▸ **About this task**
In the material below, how many lines include the string "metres"? Answer with the number and nothing else.

▸ **Recorded information**
# # # # # # #
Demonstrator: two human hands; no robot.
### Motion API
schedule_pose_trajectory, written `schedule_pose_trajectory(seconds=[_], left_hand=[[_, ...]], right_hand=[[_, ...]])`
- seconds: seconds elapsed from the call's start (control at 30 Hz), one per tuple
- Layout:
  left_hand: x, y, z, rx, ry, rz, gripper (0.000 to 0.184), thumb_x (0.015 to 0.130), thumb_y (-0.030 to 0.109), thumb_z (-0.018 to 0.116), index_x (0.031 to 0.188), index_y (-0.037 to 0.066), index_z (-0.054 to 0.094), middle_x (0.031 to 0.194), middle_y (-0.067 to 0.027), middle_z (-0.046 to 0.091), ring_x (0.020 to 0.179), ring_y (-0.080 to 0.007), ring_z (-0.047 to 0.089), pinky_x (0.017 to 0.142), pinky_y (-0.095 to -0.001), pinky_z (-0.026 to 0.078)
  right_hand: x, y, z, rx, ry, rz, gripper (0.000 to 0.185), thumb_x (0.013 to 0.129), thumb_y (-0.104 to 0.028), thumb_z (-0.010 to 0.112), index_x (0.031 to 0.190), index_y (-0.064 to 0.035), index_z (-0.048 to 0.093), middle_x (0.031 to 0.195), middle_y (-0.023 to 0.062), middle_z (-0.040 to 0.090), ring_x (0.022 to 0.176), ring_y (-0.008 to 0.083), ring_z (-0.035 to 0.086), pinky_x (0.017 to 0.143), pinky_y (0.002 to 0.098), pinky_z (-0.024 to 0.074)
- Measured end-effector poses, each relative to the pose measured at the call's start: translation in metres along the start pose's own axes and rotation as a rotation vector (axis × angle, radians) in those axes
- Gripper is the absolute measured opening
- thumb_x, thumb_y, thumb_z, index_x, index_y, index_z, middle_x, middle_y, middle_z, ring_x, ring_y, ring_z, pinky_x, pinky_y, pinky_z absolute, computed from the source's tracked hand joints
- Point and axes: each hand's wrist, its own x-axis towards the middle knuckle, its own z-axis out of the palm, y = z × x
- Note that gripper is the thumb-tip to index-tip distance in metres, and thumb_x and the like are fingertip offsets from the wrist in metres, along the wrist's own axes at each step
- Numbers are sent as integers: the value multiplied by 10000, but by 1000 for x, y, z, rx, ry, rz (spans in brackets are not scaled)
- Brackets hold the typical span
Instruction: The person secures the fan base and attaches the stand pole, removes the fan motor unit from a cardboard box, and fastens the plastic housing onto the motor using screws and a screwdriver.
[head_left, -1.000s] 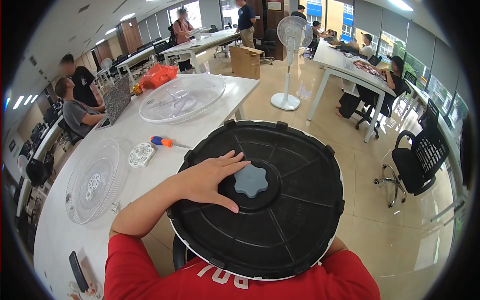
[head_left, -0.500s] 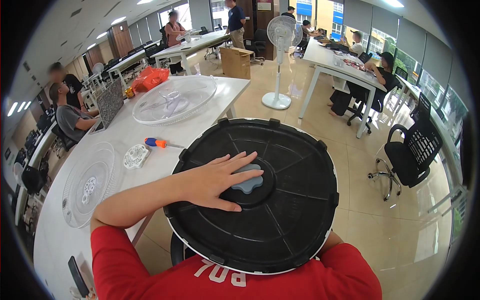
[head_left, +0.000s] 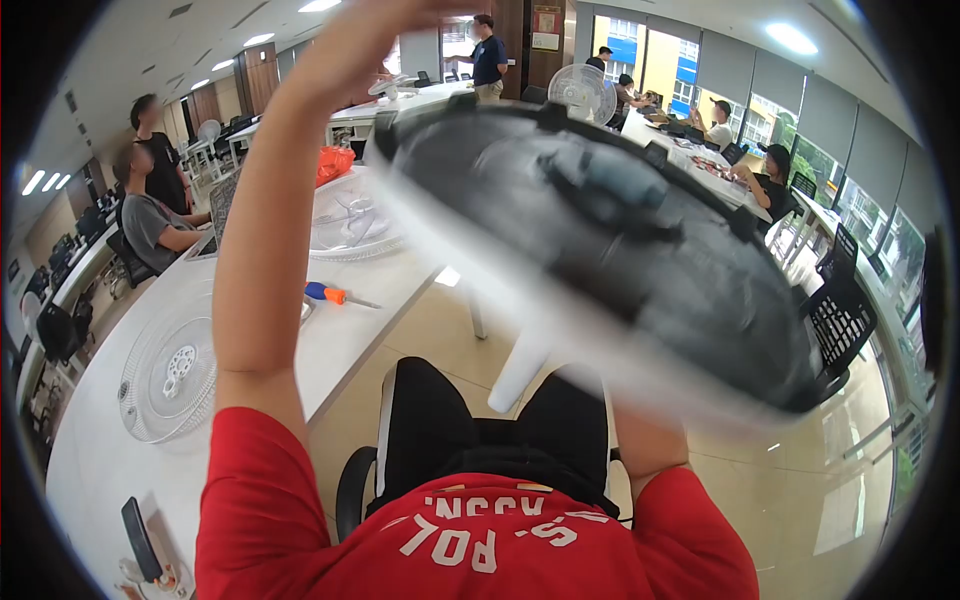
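A round fan base [head_left: 600,240] hangs tilted over my lap, smeared by motion. Its black ribbed underside faces up and carries a grey knob [head_left: 610,180] at the centre; a white tube [head_left: 520,375] shows below the base. My left hand [head_left: 385,30] is raised at the top edge, apart from the base, its visible fingers stretched out and partly cut off. My right forearm [head_left: 650,435] runs up behind the base, which hides the hand and its grip. Left of the base, a blue-and-orange screwdriver [head_left: 340,296] lies on the white table [head_left: 270,440].
Clear fan guards [head_left: 165,375] and a transparent fan blade [head_left: 350,215] lie on the table, near an orange bag [head_left: 335,163]. Several people sit or stand at other tables. A black office chair [head_left: 840,330] stands to the right, and a standing fan [head_left: 580,95] is behind.
The base has swung up and to the right and tilted, uncovering my lap and the white tube. My left hand has left the knob and risen to the top edge.
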Motion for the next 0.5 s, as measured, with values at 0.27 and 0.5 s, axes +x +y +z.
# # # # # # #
▸ **Answer space**
2